Si vous êtes victime de violences conjugales ou intra-familiales, n’hésitez pas à contacter les numéros d’urgence suivants : - 3919 : Violences Femmes Info (gratuit, anonyme, 24h/24). - 17 : Police ou gendarmerie (en cas d’urgence immédiate). - 15 : SAMU (en cas de blessures graves). - 119 : Enfance en Danger (pour signaler des violences sur un mineur).

Des associations locales et des services publics sont également à votre disposition pour vous accompagner dans vos démarches. Vous n’êtes pas seul(e) : des solutions existent pour vous protéger et vous reconstruire.

Questions fréquentes

Puis-je porter plainte même si je n’ai pas de preuves immédiates des violences subies ?

Oui, vous pouvez porter plainte sans preuves matérielles immédiates. Les forces de l’ordre sont tenues de prendre votre déclaration au sérieux et d’ouvrir une enquête.
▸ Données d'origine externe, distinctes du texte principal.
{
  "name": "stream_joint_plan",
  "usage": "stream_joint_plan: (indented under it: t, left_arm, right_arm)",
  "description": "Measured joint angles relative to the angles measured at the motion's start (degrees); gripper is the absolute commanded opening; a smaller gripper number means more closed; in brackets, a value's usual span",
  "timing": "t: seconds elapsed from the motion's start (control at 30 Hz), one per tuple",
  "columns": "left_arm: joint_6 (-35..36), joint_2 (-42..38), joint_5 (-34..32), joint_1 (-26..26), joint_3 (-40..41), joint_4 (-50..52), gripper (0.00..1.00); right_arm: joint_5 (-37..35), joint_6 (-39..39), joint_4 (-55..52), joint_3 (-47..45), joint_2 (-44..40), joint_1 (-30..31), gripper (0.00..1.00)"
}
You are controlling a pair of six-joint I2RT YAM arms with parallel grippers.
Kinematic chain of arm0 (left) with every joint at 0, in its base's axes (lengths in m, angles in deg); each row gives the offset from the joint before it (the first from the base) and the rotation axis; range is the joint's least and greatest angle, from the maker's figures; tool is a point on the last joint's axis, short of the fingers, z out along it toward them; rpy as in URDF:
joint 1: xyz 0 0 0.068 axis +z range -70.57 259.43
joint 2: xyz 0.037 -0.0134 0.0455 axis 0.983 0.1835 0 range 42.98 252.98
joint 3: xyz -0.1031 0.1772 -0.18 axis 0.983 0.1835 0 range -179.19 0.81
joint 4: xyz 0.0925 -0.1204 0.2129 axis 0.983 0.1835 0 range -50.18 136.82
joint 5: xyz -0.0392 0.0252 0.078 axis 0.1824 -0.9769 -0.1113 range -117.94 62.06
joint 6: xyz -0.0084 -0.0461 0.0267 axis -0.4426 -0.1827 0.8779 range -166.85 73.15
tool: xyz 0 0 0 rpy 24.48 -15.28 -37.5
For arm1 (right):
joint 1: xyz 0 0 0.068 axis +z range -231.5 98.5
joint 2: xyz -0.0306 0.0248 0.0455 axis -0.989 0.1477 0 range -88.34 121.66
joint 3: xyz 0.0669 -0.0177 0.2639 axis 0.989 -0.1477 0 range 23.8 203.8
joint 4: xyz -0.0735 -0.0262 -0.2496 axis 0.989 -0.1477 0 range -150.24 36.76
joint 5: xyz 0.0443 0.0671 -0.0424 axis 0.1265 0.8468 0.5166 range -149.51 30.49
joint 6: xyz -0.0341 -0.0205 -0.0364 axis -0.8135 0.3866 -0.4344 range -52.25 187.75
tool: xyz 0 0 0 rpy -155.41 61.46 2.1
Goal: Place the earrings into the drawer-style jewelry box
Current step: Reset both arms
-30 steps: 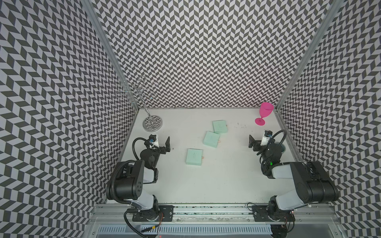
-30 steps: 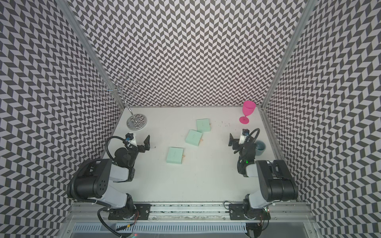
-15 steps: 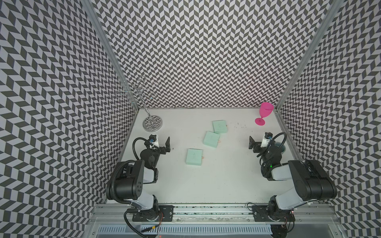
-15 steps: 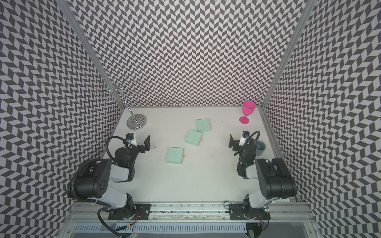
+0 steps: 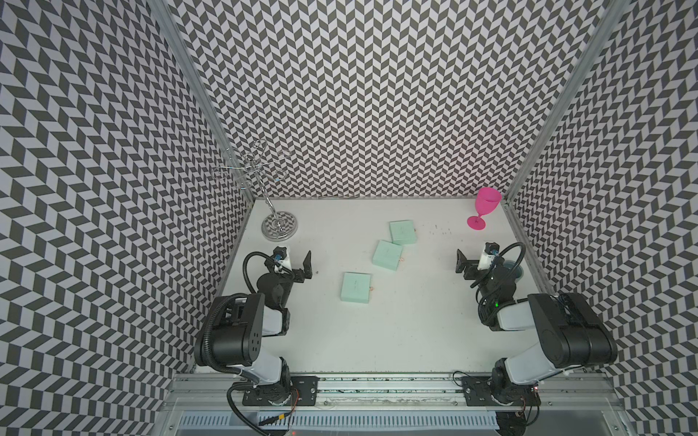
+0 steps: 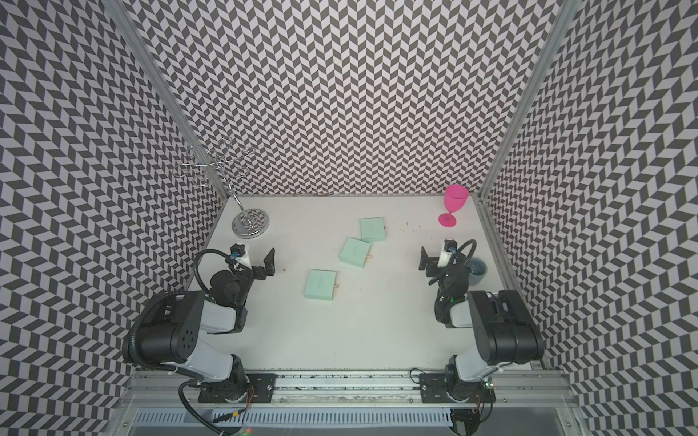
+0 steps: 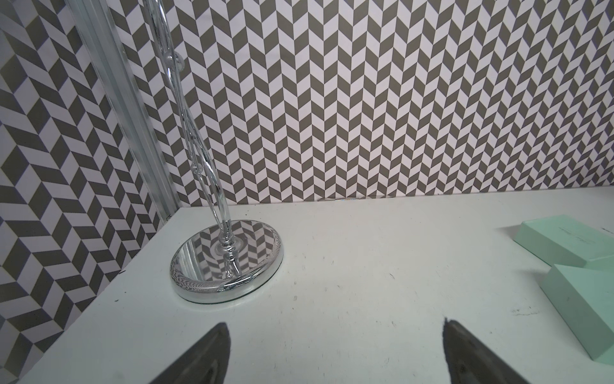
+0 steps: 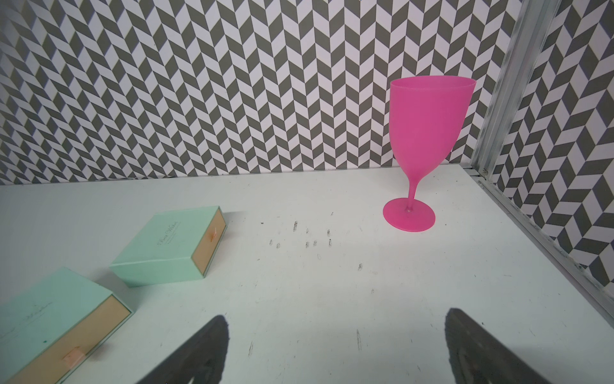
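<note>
Only in the right wrist view: tan drawer fronts with pink pull tabs on the far box (image 8: 169, 244) and middle box (image 8: 50, 309), both shut flush, and the earrings (image 8: 307, 237) resolved as tiny dull-silver slivers in loose pairs. In both top views, the same earrings (image 5: 438, 227) mere dark specks on the bare counter (image 5: 396, 339) toward its far right corner, between far box and pink goblet (image 5: 481, 211), touching neither. Only from above: near box (image 5: 355, 287) mid-counter, blue-grey cup (image 5: 513, 270) at the right edge. From the left wrist, close up: mirrored base of the silver stand (image 7: 227, 262) at the far left corner. Spread fully wide and empty: left hand (image 7: 334, 327) and right hand (image 8: 337, 317).
</note>
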Motion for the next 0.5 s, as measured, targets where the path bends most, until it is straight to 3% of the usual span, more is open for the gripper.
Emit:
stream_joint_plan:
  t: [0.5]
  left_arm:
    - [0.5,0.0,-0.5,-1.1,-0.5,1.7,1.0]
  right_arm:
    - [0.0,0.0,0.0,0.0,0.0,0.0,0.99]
Un certificat médical et des témoignages (vos déclarations, celles de proches) peuvent suffire à étayer votre plainte. Cependant, plus vous aurez de preuves (messages, photos, journal de bord), plus votre dossier sera solide et augmentera les chances d’une condamnation.

Quel est le délai pour porter plainte après une agression au sein du foyer ?

En France, le délai de prescription pour les violences conjugales ou intra-familiales est de 6 ans à compter de la date des faits. Vous pouvez donc porter plainte jusqu’à 6 ans après l’agression. Il est toutefois recommandé d’agir rapidement pour préserver les preuves et faciliter l’enquête, notamment en consultant un médecin pour établir un certificat médical.

Comment obtenir une ordonnance de protection contre un conjoint violent ?

Pour obtenir une ordonnance de protection, vous devez déposer une demande auprès du juge aux affaires familiales (JAF) du tribunal judiciaire de votre domicile. Cette demande peut être faite avec ou sans avocat. Le juge peut ordonner des mesures d’urgence comme l’éloignement de l’agresseur, l’interdiction de contact ou la suspension du droit de visite. Une audience sera organisée pour entendre les deux parties.

Puis-je bénéficier de l’aide juridictionnelle si je suis victime de violences conjugales ?

Oui, si vos revenus sont modestes, vous pouvez bénéficier de l’aide juridictionnelle pour couvrir tout ou partie des honoraires de votre avocat. Les plafonds de ressources sont fixés par décret et varient selon la composition de votre foyer. La demande se fait en ligne sur [Service-Public.fr](https://www.service-public.fr).

Que faire si l’agresseur est un membre de ma famille (autre que mon conjoint) ?

Si l’agresseur est un membre de votre famille (parent, enfant, frère, sœur, etc.), les violences sont qualifiées de violences intra-familiales et sont punies par le Code pénal. Vous pouvez porter plainte et demander une ordonnance de protection. Les dispositifs d’aide (SARVI, CIVI, accompagnement psychologique) s’appliquent également dans ce cas.

Comment protéger mes enfants en cas de violences conjugales ?

Si vous êtes victime de violences conjugales et que vous avez des enfants, vous pouvez demander au juge aux affaires familiales (JAF) une mesure de protection pour eux, comme l’attribution de l’autorité parentale exclusive ou la suspension du droit de visite de l’agresseur. Vous pouvez également solliciter un hébergement d’urgence pour vous et vos enfants via le 115 ou les associations locales.